Give back each line below verbatim.

[Start of Attachment]

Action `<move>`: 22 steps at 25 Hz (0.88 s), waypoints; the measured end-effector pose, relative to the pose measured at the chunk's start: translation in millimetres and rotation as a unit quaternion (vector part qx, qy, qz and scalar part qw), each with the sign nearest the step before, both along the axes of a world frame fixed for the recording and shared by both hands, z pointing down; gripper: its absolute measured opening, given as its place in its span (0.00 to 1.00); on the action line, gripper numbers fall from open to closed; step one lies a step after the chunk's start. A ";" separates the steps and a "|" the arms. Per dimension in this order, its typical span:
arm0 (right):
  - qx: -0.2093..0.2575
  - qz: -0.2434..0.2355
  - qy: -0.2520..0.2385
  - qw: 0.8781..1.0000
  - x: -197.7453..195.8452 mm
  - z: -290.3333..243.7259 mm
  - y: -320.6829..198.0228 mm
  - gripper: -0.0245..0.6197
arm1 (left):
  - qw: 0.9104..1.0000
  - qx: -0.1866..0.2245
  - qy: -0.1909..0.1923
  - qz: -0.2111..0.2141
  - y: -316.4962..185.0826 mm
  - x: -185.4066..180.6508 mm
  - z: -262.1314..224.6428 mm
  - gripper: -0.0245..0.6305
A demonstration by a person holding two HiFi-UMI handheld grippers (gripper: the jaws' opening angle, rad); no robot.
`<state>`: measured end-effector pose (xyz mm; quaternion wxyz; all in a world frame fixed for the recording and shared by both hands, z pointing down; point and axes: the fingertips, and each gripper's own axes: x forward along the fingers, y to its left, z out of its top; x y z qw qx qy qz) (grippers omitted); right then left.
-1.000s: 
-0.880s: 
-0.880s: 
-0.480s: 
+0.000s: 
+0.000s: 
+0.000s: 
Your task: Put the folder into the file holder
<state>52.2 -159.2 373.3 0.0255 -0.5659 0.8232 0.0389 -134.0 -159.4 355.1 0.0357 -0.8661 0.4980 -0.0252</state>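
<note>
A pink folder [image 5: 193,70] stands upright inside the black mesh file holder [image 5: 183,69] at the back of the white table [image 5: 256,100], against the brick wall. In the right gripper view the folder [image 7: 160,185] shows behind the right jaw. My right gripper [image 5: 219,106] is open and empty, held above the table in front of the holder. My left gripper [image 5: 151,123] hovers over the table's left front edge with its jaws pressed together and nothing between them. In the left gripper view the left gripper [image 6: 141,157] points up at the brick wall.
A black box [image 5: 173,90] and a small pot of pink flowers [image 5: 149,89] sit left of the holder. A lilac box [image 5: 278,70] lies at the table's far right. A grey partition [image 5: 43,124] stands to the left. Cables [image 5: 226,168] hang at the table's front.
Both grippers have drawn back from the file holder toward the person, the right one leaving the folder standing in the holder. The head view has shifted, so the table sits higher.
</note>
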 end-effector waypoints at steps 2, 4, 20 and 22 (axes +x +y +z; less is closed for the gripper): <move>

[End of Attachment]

_Response to this task_
Action `<move>`: 22 steps at 25 Hz (0.88 s), waypoints; the measured end-effector pose, relative to the pose measured at the chunk's start: translation in millimetres and rotation as a unit quaternion (vector part qx, qy, qz and scalar part qw), each with the sign nearest the step before, both along the axes of a world frame fixed for the recording and shared by both hands, z pointing down; gripper: its absolute measured opening, given as its place in its span (0.00 to 1.00); on the action line, gripper numbers fall from open to closed; step one lies a step after the chunk's start. A ";" separates the steps and a "|" the arms. Per dimension in this order, its typical span:
arm0 (right):
  - qx: -0.2093..0.2575
  - qz: -0.2434..0.2355
  - qy: -0.2520..0.2385
  - qw: 0.8781..1.0000
  - x: -197.7453..195.8452 mm
  - z: -290.3333..243.7259 mm
  - y: -320.6829..198.0228 mm
  - gripper: -0.0245..0.6197
arm1 (left):
  - qw: 0.9104..1.0000
  - qx: -0.1866..0.2245
  - qy: -0.1909..0.1923
  - qz: -0.2111..0.2141
  - y: -316.4962..185.0826 mm
  - x: -185.4066..180.6508 mm
  - z: -262.1314..224.6428 mm
  - gripper: -0.0245..0.6305
A demonstration by a person holding two HiFi-UMI handheld grippers (gripper: the jaws' opening angle, rad); no robot.
`<state>`: measured end-effector pose (xyz mm; quaternion wxyz; all in a world frame fixed for the recording and shared by both hands, z pointing down; point and axes: the fingertips, and each gripper's own axes: x forward along the fingers, y to its left, z out of its top; x y z qw qx qy qz) (grippers omitted); right then left.
-1.000s: 
-0.880s: 
-0.880s: 
-0.480s: 
+0.000s: 
+0.000s: 
+0.000s: 
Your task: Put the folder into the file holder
<state>52.2 -159.2 373.3 0.0255 -0.5659 0.8232 0.0389 -134.0 -159.4 355.1 0.0357 -0.8661 0.4980 -0.0252</state>
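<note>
A pink folder [image 5: 193,70] stands upright inside the black mesh file holder [image 5: 183,69] at the back of the white table [image 5: 256,100], against the brick wall. In the right gripper view the folder [image 7: 160,185] shows behind the right jaw. My right gripper [image 5: 219,106] is open and empty, held above the table in front of the holder. My left gripper [image 5: 151,123] hovers over the table's left front edge with its jaws pressed together and nothing between them. In the left gripper view the left gripper [image 6: 141,157] points up at the brick wall.
A black box [image 5: 173,90] and a small pot of pink flowers [image 5: 149,89] sit left of the holder. A lilac box [image 5: 278,70] lies at the table's far right. A grey partition [image 5: 43,124] stands to the left. Cables [image 5: 226,168] hang at the table's front.
Both grippers have drawn back from the file holder toward the person, the right one leaving the folder standing in the holder. The head view has shifted, so the table sits higher.
</note>
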 end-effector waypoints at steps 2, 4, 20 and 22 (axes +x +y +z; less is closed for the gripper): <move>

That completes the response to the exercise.